--- Data Enclosed Below ---
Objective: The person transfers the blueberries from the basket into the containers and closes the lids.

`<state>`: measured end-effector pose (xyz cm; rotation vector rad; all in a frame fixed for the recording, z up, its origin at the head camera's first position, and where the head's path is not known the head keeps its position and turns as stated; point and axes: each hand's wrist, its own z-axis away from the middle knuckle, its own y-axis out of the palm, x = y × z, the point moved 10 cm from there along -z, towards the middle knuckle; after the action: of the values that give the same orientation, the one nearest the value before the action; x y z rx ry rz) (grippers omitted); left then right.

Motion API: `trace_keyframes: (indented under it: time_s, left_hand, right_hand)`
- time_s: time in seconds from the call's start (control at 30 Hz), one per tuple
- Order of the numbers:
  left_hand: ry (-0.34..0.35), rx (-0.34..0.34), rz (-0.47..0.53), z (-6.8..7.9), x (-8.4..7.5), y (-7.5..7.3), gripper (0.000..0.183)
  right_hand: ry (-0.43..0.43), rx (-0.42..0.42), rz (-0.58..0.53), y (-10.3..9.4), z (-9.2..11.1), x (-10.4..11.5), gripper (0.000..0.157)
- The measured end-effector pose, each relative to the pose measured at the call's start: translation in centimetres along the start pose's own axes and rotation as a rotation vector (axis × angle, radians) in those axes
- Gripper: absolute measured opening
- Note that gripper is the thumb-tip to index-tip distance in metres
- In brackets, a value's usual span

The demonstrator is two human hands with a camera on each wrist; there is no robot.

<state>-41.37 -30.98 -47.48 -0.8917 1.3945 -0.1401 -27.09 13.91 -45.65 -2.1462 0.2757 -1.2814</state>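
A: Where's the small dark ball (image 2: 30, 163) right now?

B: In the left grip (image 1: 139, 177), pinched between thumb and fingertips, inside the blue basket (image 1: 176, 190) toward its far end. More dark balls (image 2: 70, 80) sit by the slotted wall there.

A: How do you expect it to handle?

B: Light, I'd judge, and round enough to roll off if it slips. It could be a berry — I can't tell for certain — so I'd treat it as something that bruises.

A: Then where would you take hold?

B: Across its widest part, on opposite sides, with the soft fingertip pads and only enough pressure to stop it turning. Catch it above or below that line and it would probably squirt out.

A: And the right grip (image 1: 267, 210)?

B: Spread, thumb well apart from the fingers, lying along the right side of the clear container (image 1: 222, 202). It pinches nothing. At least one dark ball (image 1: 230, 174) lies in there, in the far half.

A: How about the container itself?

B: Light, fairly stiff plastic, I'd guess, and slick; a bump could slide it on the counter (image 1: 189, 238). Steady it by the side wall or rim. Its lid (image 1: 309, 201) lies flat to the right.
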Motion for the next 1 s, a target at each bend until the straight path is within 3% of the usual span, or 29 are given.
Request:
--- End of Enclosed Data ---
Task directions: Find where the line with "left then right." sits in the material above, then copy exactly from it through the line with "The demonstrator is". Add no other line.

Written solution:
`<state>`: measured end-effector pose (xyz cm; rotation vector rad; all in a frame fixed for the recording, z up, its origin at the head camera's first position, and where the head's path is not known the head keeps its position and turns as stated; point and axes: each hand's wrist, its own z-axis away from the middle knuckle, its own y-axis out of the palm, x = y × z, the point moved 10 cm from there along -z, towards the middle knuckle; after the action: of the values that give the same orientation, the one nearest the value before the action; x y z rx ry rz) (grippers omitted); left then right.

Motion API: `trace_keyframes: (indented under it: time_s, left_hand, right_hand)`
- time_s: time in seconds from the call's start (control at 30 Hz), one per tuple
- Order of the numbers:
  left_hand: ry (-0.34..0.35), rx (-0.34..0.34), rz (-0.47..0.53), z (-6.8..7.9), x (-8.4..7.5), y (-7.5..7.3), gripper (0.000..0.183)
  right_hand: ry (-0.43..0.43), rx (-0.42..0.42), rz (-0.58..0.53), y (-10.3..9.4), z (-9.2..11.1), x (-10.4..11.5), gripper (0.000..0.157)
- The measured end-effector pose, each relative to the pose measured at the call's start: translation in centimetres along the start pose's own axes and rotation as a rotation vector (axis × angle, radians) in those axes
- Gripper: absolute measured opening
- Note that gripper is the thumb-tip to index-tip distance in metres
- In brackets, a value's usual span

The demonstrator is two human hands with a camera on each wrist; there is no robot.

Nothing else is part of this output.